The sustainable path is to separate the book’s genuinely valuable pluralizing agenda from its identitarian moral psychology and its romanticization of confrontation: 

First, I would suggest one keep the program of “other classicisms,” including the concrete expansion of the ancient world to Egypt, Ethiopia, West Africa, and the Middle East, and the insistence that black Atlantic and indigenous frameworks belong at the center of what “classical” can mean. I would reject, however, the slide from institutional history to psychological diagnosis (“phobia”) as a default explanation for disagreement as well as the implied ventriloquism whereby “Blackness” becomes a unitary political essence whose authentic voice is the book’s revolutionary posture—especially given black Americans’ demonstrable ideological diversity, not to mention relative conservatism, compared to other Democratic-leaning demographics. 

I would then insist on an institutional realism that the book avoids: the current U.S. political environment has already produced a markedly more interventionist federal posture toward higher education.
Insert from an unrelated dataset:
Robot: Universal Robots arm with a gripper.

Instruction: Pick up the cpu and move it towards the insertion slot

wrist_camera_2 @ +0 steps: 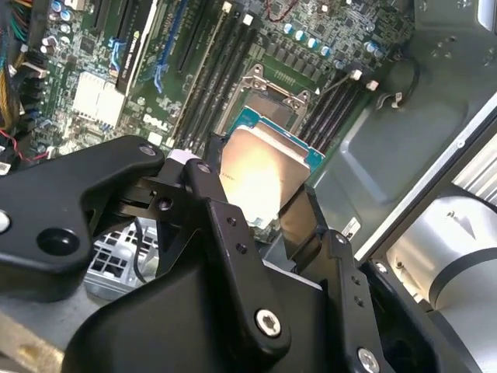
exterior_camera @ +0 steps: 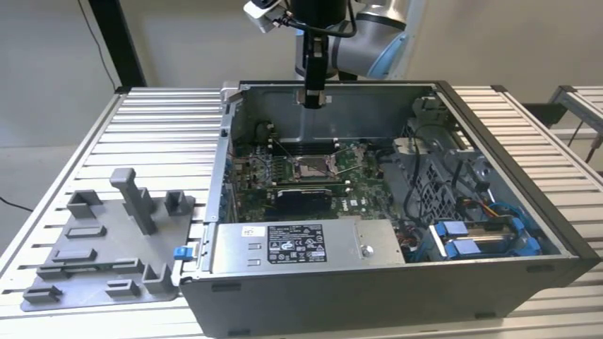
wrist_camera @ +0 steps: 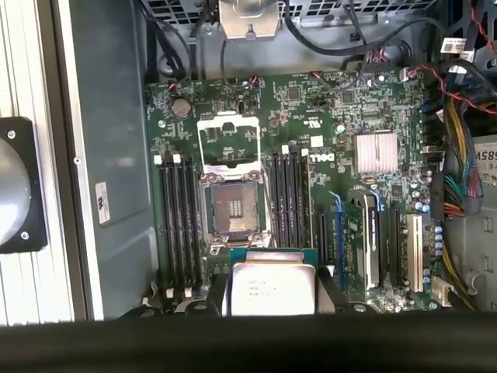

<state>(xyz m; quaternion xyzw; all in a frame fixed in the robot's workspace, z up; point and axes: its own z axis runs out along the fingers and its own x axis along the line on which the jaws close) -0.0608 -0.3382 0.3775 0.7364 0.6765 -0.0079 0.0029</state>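
Holding the cpu (wrist_camera: 272, 287) flat, clamped by its edges in the gripper (wrist_camera_2: 260, 210), hovering above the open insertion slot (wrist_camera: 231, 211) so the chip is facing the socket squarely.

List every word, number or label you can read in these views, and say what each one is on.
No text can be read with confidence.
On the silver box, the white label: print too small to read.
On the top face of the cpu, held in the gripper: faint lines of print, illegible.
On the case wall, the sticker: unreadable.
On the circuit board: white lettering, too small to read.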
Scholarship that frames itself as permanent “political struggle over disciplinary and epistemic authority” and as a more or less zero-sum bid “to redistribute the material and psychic resources that have been piled up in the course of racial capitalism’s tentacular extension across the globe” does not float above that environment; it is one of the inputs into a political narrative that elected officials can (and do) mobilize against universities. 

In this reading, Classicism and Other Phobias is best approached less as a blueprint for disciplinary governance than as a provocation. It successfully names the ways in which value is naturalized as inevitability, and it forcefully argues that the global hegemony of Greco-Roman “classics” is a product of historical-material conditions rather than intrinsic destiny. But its approach to traditional classics is compromised by a grievance-structured identitarianism: it too readily converts disagreement into pathology. Finally, it too confidently speaks in the name of “Black being-in-the-world” as though that phrase licensed a single radical politics—precisely the kind of move that corrodes shared inquiry, undermines the most broadly inclusive scholarly solidarity, and supplies ammunition to the backlash politics now bearing down on all of us in higher education.